Read Owen Glenn’s take on things re being targeted and vilified here….  *Story from the Sunday Star Times 29/11/2015)

This shambles aside, and coming back to the New Zealand Catholic Church backing a Royal Commission, while the government declined, the then NZ Social Development Minister, and person charged with handling the White Paper, Paula Bennett backed up Prime Minister John Key’s position stating enough is already being done.

“I think the fact that we have been addressing historical abuse cases in this country, we have been doing it faster than it’s ever been done, we’ve been fronting up to some of the liability around that and settling a number of cases,” Ms Bennett said.

“That includes the confidential listening and assistance service, through which people can raise allegations of abuse or neglect, or who have concerns relating to their time in state care before 1992.

I think we’ve got other things in place that are addressing what, without a doubt, is cases of historical abuse.”

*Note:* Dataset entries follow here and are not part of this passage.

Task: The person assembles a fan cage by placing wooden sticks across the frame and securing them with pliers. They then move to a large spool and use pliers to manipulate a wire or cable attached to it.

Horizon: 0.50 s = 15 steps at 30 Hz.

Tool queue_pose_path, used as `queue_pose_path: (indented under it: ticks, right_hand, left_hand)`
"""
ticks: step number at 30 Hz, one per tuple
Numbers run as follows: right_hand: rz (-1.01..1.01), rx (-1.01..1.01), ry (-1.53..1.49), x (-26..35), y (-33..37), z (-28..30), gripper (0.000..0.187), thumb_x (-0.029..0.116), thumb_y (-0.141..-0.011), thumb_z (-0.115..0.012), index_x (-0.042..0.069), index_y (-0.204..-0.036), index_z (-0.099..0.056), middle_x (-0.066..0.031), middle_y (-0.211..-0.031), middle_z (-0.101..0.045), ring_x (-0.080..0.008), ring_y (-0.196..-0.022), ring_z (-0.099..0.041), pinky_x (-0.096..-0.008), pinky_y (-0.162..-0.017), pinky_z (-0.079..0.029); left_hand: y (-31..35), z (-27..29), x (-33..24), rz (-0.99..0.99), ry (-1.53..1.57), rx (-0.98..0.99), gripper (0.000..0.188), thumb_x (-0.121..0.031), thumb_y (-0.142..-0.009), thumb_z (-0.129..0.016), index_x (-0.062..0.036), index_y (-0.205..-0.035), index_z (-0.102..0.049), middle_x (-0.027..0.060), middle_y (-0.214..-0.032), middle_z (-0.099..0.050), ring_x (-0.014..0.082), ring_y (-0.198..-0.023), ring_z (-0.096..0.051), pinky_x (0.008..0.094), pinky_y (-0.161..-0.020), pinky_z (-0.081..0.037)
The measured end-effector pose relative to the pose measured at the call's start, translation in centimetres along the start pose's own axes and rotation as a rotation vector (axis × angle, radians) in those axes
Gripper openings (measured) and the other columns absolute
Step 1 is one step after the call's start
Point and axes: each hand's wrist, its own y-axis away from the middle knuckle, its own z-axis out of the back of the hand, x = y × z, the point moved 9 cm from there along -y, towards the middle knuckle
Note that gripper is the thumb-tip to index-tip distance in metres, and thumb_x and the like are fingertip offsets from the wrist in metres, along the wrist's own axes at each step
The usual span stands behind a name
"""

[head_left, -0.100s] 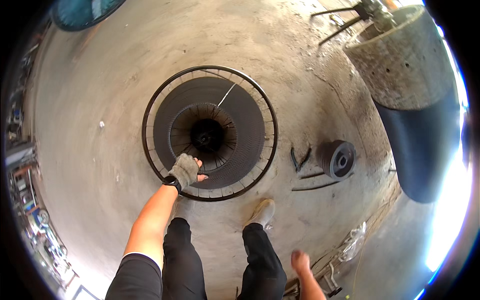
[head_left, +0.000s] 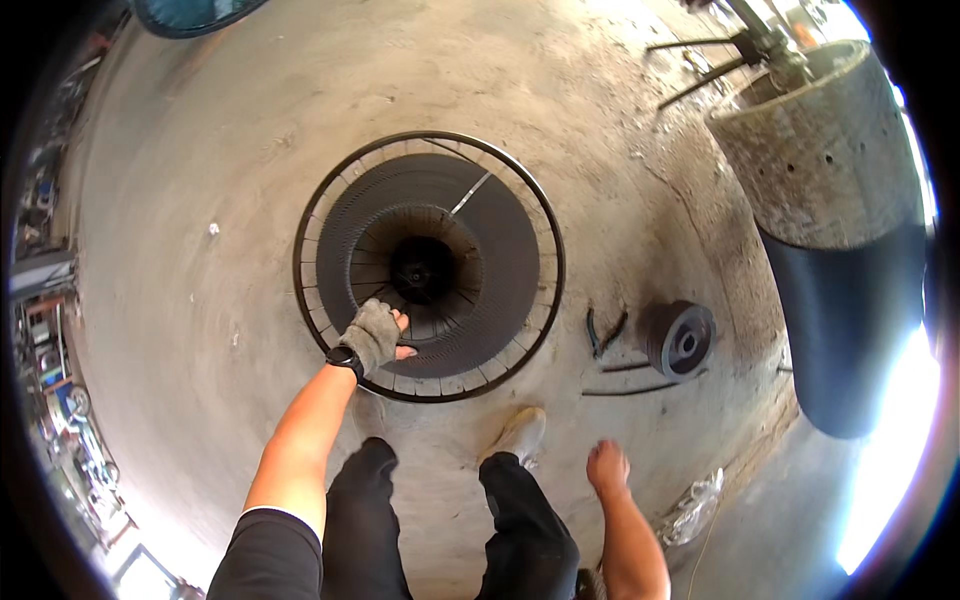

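In front of my feet stands a round wheel-like frame (head_left: 557, 235), with a thin dark outer hoop, spokes, a broad dark textured ring (head_left: 510, 270) and a deep black centre. A short pale strip (head_left: 470, 193) crosses the ring's upper right part. My left hand (head_left: 374, 335), in a grey fingerless glove with a black watch at the wrist, is closed at the lower left of the ring, near its inner edge. Whatever its fingers grip is hidden. My bare right hand (head_left: 608, 467) is curled in the air over the floor, right of my shoe, holding nothing visible.
Pliers (head_left: 606, 333), a grey grooved pulley (head_left: 686, 342) and dark rods (head_left: 640, 387) lie on the floor to the right. A big concrete-like cylinder (head_left: 825, 150) stands beyond. Clear plastic (head_left: 692, 508) lies at lower right; cluttered shelves (head_left: 60, 380) line the left.
The pale strip has swung slightly clockwise round the centre, and my left hand has shifted slightly left relative to the ring. My right hand has come up and forward.
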Motion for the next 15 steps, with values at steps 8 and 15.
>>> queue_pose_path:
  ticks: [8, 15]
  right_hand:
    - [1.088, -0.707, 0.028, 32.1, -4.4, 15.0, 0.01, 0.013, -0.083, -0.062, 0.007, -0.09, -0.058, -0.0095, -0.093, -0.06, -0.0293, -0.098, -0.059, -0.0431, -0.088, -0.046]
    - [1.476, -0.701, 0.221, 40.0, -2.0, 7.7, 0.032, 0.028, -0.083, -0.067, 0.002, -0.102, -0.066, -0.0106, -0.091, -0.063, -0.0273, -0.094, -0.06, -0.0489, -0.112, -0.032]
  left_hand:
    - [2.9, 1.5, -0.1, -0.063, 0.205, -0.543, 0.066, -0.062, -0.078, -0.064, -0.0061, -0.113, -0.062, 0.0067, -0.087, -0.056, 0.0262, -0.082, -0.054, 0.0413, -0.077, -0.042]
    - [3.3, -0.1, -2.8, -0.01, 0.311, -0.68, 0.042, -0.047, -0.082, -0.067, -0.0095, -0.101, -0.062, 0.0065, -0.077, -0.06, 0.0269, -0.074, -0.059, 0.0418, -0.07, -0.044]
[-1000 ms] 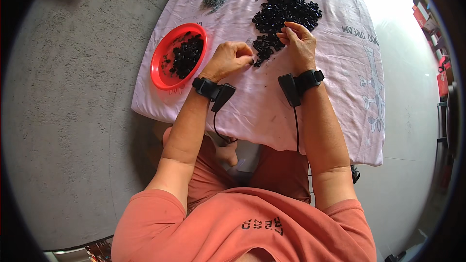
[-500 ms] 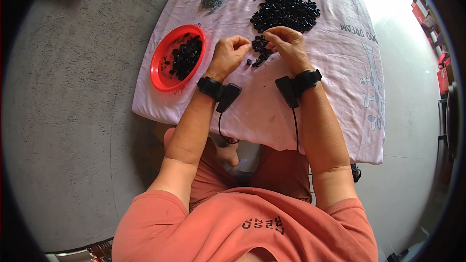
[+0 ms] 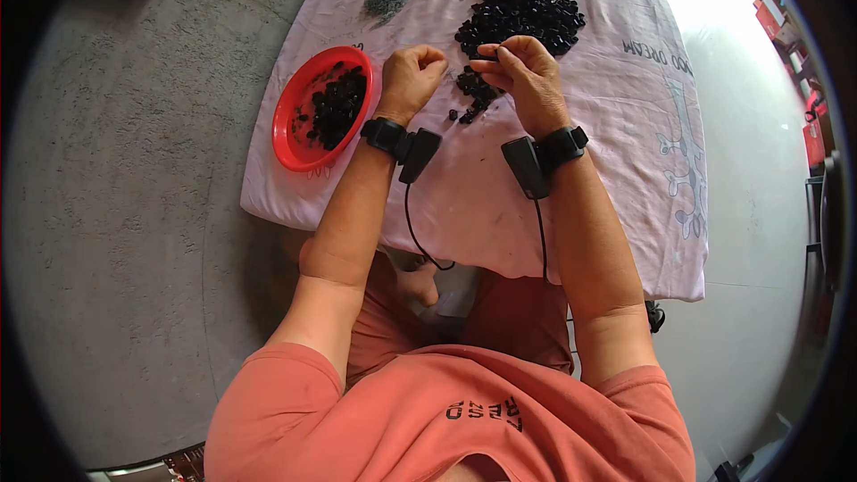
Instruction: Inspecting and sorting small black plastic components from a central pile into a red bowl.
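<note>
My left hand (image 3: 411, 82) hovers over the cloth between the red basin and the black pieces, thumb and fingertips pinched together. Whatever is in that pinch is too small to make out. Across from it, my right hand (image 3: 534, 80) pinches a small black piece (image 3: 491, 58) between thumb and fingers. Below and between the hands lies a small cluster of black pieces (image 3: 476, 89). A larger heap of the same shiny black pieces (image 3: 522, 13) spreads just beyond my right hand. The red basin (image 3: 286, 153) at the left holds more black pieces (image 3: 339, 107).
A small pile of fine grey metallic bits (image 3: 386, 2) lies at the far left of the pink cloth (image 3: 616, 205) covering the table. Black devices are strapped to both wrists, with cables (image 3: 541, 241) hanging toward my lap. Red items (image 3: 769, 22) stand along the far right.
My left hand has drawn slightly left, away from the small cluster. My right hand has turned and shifted a little, and the black piece now shows at its fingertips.
</note>
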`<state>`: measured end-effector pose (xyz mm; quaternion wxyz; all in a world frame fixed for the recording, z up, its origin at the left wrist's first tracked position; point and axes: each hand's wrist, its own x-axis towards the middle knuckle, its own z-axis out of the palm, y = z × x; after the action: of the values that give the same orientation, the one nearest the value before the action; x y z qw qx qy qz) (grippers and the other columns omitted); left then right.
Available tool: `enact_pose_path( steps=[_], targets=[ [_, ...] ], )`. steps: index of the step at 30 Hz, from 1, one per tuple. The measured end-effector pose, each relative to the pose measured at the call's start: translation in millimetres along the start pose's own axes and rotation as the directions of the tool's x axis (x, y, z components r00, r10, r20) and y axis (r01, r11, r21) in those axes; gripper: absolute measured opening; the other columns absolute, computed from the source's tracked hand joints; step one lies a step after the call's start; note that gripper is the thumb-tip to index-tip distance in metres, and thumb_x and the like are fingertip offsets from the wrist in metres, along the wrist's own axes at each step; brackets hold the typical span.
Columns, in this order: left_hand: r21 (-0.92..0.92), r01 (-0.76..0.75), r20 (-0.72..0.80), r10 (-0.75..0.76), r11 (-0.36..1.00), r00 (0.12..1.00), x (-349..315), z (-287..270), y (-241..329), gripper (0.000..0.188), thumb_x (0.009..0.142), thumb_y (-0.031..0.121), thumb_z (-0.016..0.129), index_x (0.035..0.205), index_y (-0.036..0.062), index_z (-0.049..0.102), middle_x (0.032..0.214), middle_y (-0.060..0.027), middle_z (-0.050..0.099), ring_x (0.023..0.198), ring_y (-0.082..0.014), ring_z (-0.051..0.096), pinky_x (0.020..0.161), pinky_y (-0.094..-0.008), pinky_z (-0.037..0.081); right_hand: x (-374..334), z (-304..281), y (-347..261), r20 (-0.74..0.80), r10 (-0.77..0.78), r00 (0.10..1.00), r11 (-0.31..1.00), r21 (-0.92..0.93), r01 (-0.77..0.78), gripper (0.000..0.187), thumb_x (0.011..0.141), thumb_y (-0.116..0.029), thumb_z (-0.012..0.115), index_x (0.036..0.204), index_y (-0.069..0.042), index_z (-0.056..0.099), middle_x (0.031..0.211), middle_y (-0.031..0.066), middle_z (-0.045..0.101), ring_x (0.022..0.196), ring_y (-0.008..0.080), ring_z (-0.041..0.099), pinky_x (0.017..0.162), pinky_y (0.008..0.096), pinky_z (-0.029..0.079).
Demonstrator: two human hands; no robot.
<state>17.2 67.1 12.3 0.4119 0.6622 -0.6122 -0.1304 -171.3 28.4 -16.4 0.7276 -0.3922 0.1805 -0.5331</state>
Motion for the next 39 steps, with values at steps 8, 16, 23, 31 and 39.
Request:
enact_pose_path(
  steps=[8,16,23,31,39],
  targets=[
    [0.214,0.020,0.117,-0.046,0.977,0.992,-10,10,-18,0.010,0.075,0.015,0.070,0.081,0.0065,0.072,0.078,-0.0098,0.071,0.073,-0.0227,0.069,0.071,-0.0336,0.054,2,-6,6,-0.017,-0.032,0.999,0.970,-0.242,0.027,0.017,0.095,-0.008,0.060,0.108,-0.001,0.067,0.095,0.0087,0.069,0.086,0.0153,0.069,0.074,0.0237,0.057],
    [0.110,-0.077,0.101,0.066,0.991,0.993,-18,-3,8,0.008,0.083,0.007,0.064,0.089,0.0009,0.065,0.078,-0.0095,0.070,0.071,-0.0167,0.067,0.067,-0.0306,0.052,0,-4,7,0.038,0.100,0.994,0.930,-0.358,-0.080,0.018,0.094,-0.007,0.059,0.109,-0.002,0.069,0.090,0.0038,0.069,0.078,0.0095,0.065,0.071,0.0222,0.053],
    [0.181,-0.231,0.151,0.205,0.956,0.967,-17,-4,44,0.007,0.084,0.005,0.063,0.088,0.0001,0.063,0.078,-0.0140,0.068,0.071,-0.0253,0.067,0.067,-0.0351,0.052,3,-8,13,0.135,0.132,0.982,0.910,-0.410,-0.066,0.018,0.094,-0.006,0.059,0.109,-0.003,0.069,0.087,0.0012,0.068,0.075,0.0071,0.061,0.071,0.0218,0.052],
    [0.251,-0.301,0.207,0.253,0.920,0.945,-15,-3,42,0.005,0.082,0.003,0.061,0.086,0.0001,0.062,0.078,-0.0152,0.067,0.072,-0.0287,0.067,0.067,-0.0373,0.052,3,-8,14,0.170,0.126,0.977,0.874,-0.486,-0.028,0.018,0.093,-0.006,0.061,0.108,-0.002,0.069,0.091,0.0032,0.069,0.077,0.0076,0.063,0.072,0.0225,0.053],
    [0.240,-0.312,0.199,0.269,0.919,0.943,-10,-5,48,0.006,0.079,0.001,0.058,0.083,-0.0006,0.062,0.074,-0.0164,0.067,0.068,-0.0289,0.067,0.065,-0.0369,0.053,2,-5,14,0.164,0.132,0.978,0.895,-0.443,-0.046,0.018,0.092,-0.010,0.064,0.106,0.001,0.068,0.092,0.0070,0.070,0.078,0.0113,0.068,0.070,0.0235,0.056]
  ],
)
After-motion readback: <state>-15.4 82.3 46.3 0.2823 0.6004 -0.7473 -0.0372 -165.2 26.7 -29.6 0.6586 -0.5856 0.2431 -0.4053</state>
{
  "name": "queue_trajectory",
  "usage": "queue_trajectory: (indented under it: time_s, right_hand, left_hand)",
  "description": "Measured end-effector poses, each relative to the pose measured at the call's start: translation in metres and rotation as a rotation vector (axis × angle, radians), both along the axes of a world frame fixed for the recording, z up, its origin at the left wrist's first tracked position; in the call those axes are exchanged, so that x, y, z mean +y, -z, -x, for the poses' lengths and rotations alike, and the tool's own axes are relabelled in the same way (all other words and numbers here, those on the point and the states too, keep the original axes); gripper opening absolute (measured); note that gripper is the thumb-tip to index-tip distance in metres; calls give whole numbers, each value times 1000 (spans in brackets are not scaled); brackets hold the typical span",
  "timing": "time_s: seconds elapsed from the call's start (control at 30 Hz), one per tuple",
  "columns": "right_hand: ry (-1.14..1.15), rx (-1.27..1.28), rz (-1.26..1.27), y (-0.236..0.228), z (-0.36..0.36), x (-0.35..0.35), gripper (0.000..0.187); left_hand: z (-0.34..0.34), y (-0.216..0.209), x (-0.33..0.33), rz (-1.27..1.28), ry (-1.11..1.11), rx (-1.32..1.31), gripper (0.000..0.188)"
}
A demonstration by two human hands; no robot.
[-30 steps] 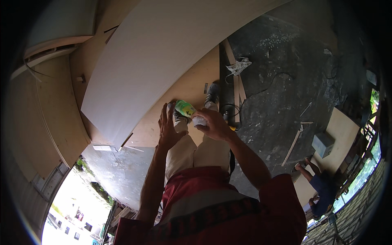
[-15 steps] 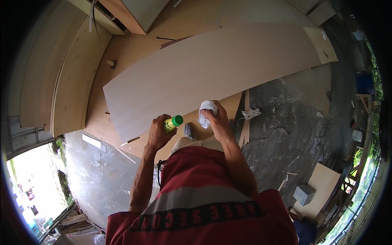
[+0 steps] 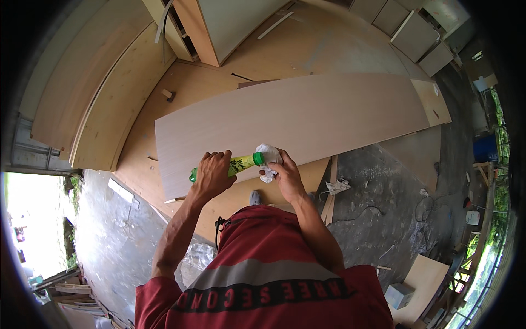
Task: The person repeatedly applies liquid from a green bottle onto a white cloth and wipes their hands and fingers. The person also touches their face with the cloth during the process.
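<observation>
My left hand (image 3: 212, 174) is wrapped round a yellow-green plastic bottle (image 3: 241, 163). The bottle lies nearly level, its green top end pointing right and its other green end showing past my hand. Bunched in my right hand (image 3: 289, 176) is a white cloth (image 3: 268, 153), held against the bottle's top end. Whether the bottle's mouth is uncovered is hidden there. Just beyond both hands lies a large pale wood panel (image 3: 307, 112) with a smooth face.
A brown board (image 3: 213, 219) extends under the panel toward my feet. Tall wood sheets (image 3: 104, 104) stand at the left. On the grey floor at right lie a crumpled white rag (image 3: 337, 187) and a cable (image 3: 361, 214). A grey box (image 3: 399, 295) sits lower right.
My left hand has tipped the bottle over to the right, bringing its top against the cloth in my right hand. The view has shifted, with more of the far area showing.
</observation>
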State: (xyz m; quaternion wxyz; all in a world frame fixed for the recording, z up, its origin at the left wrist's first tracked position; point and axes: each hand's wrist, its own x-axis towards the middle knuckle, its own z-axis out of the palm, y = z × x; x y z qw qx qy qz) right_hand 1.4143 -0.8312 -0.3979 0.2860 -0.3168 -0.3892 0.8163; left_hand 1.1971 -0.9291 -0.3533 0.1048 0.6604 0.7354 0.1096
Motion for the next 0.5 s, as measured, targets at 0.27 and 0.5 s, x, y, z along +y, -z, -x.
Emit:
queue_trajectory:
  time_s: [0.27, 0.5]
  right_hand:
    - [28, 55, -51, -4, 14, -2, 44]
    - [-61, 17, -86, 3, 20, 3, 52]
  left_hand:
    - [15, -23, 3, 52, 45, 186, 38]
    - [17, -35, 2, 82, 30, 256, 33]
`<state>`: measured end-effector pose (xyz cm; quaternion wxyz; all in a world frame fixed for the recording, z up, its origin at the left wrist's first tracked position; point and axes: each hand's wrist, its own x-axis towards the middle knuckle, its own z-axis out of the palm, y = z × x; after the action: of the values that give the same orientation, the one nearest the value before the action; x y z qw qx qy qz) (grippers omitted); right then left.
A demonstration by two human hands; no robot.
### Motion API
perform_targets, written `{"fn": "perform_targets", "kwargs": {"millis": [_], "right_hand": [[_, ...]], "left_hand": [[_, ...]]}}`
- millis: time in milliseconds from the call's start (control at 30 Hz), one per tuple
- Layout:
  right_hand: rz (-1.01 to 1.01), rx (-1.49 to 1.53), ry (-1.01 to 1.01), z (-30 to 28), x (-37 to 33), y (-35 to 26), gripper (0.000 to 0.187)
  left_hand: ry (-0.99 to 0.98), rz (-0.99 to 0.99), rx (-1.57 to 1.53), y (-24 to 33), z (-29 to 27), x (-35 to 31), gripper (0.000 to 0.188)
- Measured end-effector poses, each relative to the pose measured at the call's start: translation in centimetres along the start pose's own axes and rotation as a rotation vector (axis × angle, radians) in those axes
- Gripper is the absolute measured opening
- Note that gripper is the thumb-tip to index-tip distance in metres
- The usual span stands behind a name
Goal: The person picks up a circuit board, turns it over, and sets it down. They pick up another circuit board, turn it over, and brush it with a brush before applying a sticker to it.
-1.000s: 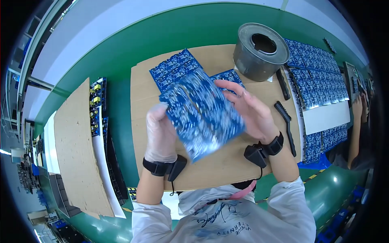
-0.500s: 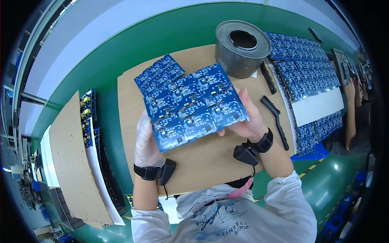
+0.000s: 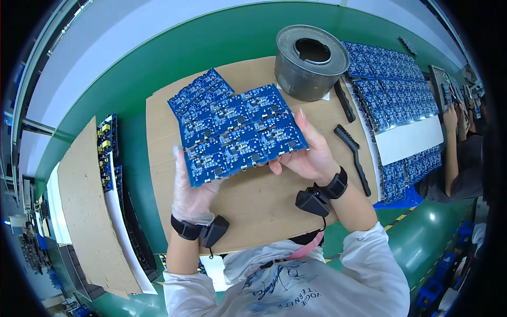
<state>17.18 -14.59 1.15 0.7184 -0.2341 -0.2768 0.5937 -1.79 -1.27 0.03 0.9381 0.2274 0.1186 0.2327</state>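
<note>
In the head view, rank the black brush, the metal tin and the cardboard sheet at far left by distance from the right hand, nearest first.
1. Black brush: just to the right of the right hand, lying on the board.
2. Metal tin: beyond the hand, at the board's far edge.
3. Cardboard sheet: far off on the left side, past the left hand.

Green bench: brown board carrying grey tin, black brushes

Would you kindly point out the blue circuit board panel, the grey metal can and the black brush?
blue circuit board panel (image 3: pixel 237 134), head view, middle of its face.
grey metal can (image 3: pixel 296 74), head view, its side wall.
black brush (image 3: pixel 353 150), head view, its handle.
</note>
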Motion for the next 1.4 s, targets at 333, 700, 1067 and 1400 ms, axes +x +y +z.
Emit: {"fn": "perform_targets", "kwargs": {"millis": [333,700,1067,1400], "right_hand": [[0.080,0.112,0.025,-0.1,0.6,0.8,0.062],[0.067,0.039,0.031,-0.1,0.8,0.8,0.064],[0.057,-0.098,0.078,0.9,-0.2,1.0,0.068],[0.048,-0.093,0.084,1.0,0.0,0.9,0.069]], "left_hand": [[-0.055,-0.016,-0.259,-0.6,0.7,0.7,0.067],[-0.048,0.039,-0.253,-0.3,0.5,0.8,0.068],[-0.031,0.038,-0.156,-0.3,0.2,0.1,0.064],[0.084,0.048,-0.043,-0.3,0.4,-0.1,0.061]]}}
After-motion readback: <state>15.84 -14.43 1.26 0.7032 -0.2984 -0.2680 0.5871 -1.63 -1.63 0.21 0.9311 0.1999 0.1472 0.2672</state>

Paula Bennett, then countered criticisms about the National Government’s White Paper stating that  as a one time single mother she found it offensive that poverty and child abuse should be linked and that – contrary to all expert opinion – poverty had nothing to do with child abuse….. Indeed! (There is, actually, no intelligent response that can be made to such a politically depraved statement, other than it appears as if New Zealanders are equal opportunity voters…. intellectual handicaps aside!)

Fast forward to 2015 and, to date, while all other Commonwealth jurisdictions and most other developed countries have held, or are currently holding, Commission’s of Inquiry or Royal Commission’s into institutional child abuse, successive New Zealand Governments’ have steadfastly refused, in conflict with international best practice, to take a similar route.

As a onetime New Zealand, now UK based solicitor, Sam Benton argues when discussing the irony of appointing a New Zealand Judge (Justice Lowell Goddard) to head the UK child sexual abuse inquiry (2015):

“Having practised as one of the only specialist child abuse lawyers in New Zealand for over eight years, primarily dealing with abuse in State run institutions, I have to ask – what of Justice Goddard’s independence from New Zealand’s baggage?… In its “exhaustive” worldwide search for an Inquiry Chair, the Foreign Office cannot have overlooked the fact that New Zealand holds the dubious distinction of lagging behind most countries in the Commonwealth (and indeed in the Western World) in its approach to child abuse.  Successive Governments, to date, have resisted all calls for a Royal Commission of Inquiry into child abuse in its own country.” (Read original article)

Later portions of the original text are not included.